__WHAT YOU HAVE TO DO__: When the word "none" shows up in a line of the data below, copy that whole line.
==== INFORMATION SHOWN ====
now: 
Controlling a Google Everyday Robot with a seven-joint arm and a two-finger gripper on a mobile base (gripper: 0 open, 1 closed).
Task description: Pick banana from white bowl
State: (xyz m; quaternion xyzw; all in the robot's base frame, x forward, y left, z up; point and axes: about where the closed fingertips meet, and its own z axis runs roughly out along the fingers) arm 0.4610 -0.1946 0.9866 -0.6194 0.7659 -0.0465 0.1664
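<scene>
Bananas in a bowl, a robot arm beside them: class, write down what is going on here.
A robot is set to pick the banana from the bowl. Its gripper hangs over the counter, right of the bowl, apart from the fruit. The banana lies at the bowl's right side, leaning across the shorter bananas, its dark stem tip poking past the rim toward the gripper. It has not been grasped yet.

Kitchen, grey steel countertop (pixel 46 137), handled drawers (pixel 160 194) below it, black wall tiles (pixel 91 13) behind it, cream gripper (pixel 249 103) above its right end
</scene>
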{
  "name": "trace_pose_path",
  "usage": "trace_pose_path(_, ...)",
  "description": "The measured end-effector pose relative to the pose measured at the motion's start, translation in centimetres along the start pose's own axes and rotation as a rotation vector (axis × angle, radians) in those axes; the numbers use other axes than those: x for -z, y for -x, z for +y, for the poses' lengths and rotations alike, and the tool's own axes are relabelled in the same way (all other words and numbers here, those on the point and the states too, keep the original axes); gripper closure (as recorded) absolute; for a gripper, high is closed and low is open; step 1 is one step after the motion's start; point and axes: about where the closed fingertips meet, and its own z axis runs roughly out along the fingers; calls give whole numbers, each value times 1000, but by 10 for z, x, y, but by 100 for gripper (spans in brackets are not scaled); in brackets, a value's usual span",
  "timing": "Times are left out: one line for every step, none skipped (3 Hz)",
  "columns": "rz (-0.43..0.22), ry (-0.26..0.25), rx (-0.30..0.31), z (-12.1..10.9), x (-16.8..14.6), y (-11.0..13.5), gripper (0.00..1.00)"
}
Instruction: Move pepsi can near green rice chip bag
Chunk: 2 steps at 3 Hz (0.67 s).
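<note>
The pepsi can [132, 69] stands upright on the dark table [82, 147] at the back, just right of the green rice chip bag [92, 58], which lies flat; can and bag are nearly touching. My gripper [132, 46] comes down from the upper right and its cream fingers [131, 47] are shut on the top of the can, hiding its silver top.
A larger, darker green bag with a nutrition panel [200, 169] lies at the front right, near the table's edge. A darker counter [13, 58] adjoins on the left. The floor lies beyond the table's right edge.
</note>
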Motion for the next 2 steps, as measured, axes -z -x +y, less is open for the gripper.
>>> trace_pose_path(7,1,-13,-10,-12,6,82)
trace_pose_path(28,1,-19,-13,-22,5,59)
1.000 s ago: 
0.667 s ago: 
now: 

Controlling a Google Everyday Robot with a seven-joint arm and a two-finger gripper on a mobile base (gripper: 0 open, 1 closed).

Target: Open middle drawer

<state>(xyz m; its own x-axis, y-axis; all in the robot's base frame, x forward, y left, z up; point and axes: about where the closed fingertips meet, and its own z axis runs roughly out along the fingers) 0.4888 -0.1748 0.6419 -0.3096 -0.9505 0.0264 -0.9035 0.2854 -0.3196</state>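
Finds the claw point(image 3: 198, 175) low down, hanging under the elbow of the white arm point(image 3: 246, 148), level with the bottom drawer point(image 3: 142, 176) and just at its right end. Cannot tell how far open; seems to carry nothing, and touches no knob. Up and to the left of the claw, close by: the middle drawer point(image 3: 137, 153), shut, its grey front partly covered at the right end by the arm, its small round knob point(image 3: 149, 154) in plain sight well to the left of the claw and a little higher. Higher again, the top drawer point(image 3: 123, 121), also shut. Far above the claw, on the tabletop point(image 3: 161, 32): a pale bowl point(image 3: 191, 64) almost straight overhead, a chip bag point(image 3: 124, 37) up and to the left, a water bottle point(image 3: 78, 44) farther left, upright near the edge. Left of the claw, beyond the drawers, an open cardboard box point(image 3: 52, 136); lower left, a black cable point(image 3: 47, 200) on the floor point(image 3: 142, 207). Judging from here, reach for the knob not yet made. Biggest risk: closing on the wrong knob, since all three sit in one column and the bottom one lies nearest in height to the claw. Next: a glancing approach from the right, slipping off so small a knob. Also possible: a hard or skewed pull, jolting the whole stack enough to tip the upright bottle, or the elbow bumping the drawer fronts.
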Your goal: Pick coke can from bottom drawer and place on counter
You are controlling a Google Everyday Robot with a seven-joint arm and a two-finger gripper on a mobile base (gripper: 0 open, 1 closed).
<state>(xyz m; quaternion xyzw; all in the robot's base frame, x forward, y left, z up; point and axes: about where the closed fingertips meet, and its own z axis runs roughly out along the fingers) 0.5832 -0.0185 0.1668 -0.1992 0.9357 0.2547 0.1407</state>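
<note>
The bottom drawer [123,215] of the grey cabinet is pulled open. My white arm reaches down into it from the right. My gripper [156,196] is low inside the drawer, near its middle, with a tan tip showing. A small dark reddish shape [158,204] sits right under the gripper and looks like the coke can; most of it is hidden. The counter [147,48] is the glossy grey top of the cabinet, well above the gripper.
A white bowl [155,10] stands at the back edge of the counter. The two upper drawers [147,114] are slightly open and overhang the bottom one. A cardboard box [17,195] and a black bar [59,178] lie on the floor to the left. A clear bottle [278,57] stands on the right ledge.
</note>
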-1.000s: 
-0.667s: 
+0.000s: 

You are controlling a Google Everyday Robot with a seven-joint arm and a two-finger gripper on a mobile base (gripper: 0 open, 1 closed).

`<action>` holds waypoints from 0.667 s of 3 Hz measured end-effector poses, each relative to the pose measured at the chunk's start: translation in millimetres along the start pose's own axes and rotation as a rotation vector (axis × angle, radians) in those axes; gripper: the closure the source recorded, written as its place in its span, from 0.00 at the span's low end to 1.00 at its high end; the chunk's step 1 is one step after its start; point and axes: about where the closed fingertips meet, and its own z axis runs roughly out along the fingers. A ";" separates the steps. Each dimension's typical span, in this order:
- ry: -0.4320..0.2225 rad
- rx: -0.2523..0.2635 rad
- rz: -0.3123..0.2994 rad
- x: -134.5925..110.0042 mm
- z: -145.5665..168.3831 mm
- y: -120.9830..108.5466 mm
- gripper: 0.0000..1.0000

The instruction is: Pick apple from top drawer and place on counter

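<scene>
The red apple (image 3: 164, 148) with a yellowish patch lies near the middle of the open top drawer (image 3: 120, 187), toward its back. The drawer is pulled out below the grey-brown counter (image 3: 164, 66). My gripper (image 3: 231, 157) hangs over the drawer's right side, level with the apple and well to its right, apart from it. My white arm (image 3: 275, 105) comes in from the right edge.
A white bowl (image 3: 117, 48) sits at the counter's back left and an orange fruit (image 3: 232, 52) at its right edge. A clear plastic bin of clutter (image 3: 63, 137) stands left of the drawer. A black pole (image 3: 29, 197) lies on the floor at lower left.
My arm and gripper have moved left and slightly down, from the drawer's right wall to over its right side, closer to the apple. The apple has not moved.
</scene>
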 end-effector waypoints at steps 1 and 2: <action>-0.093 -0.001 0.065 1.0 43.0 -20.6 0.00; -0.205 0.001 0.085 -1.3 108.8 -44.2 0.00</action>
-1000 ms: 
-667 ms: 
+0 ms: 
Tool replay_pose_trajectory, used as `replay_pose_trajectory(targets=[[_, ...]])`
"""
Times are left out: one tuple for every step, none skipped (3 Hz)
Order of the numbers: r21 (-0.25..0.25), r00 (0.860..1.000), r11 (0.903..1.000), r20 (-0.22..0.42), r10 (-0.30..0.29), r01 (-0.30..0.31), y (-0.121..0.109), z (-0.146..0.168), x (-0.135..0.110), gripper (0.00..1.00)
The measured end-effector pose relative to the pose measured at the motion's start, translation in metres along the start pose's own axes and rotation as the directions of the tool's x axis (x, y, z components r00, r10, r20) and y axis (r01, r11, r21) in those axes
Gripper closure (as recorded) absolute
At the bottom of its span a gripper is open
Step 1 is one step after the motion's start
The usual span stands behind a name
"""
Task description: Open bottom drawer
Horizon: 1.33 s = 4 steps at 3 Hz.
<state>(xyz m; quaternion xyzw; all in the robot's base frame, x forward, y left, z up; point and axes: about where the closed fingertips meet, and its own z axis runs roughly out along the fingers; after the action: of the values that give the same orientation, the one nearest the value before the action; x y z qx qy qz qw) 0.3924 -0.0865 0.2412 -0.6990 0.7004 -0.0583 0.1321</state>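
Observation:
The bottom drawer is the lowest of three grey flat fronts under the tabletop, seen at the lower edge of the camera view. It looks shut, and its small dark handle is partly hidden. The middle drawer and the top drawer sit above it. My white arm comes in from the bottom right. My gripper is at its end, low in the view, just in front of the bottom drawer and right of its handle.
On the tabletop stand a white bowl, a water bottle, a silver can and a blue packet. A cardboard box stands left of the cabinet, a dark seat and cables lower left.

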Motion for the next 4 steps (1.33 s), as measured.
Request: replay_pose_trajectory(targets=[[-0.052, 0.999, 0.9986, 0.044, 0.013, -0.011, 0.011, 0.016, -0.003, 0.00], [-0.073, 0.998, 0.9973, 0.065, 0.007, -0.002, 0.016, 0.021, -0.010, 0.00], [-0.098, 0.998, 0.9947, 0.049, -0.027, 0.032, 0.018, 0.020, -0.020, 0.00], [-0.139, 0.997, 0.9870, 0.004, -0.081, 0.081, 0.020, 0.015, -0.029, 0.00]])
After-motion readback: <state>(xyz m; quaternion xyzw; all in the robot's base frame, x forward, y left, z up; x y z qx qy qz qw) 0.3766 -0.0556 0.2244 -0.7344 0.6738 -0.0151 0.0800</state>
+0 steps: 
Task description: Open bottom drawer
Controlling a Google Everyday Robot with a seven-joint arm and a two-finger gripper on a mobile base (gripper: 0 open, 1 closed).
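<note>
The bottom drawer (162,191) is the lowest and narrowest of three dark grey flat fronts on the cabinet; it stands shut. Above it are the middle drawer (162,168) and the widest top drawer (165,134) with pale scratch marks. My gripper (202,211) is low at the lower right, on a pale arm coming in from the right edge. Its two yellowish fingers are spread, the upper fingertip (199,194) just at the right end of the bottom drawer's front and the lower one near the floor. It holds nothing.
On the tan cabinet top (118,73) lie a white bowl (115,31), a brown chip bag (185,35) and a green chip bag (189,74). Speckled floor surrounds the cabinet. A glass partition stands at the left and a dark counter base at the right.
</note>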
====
__ANSWER TO THIS PROBLEM__:
  "timing": "Times are left out: one line for every step, none skipped (3 Hz)",
Times are left out: one tuple for every step, none skipped (3 Hz)

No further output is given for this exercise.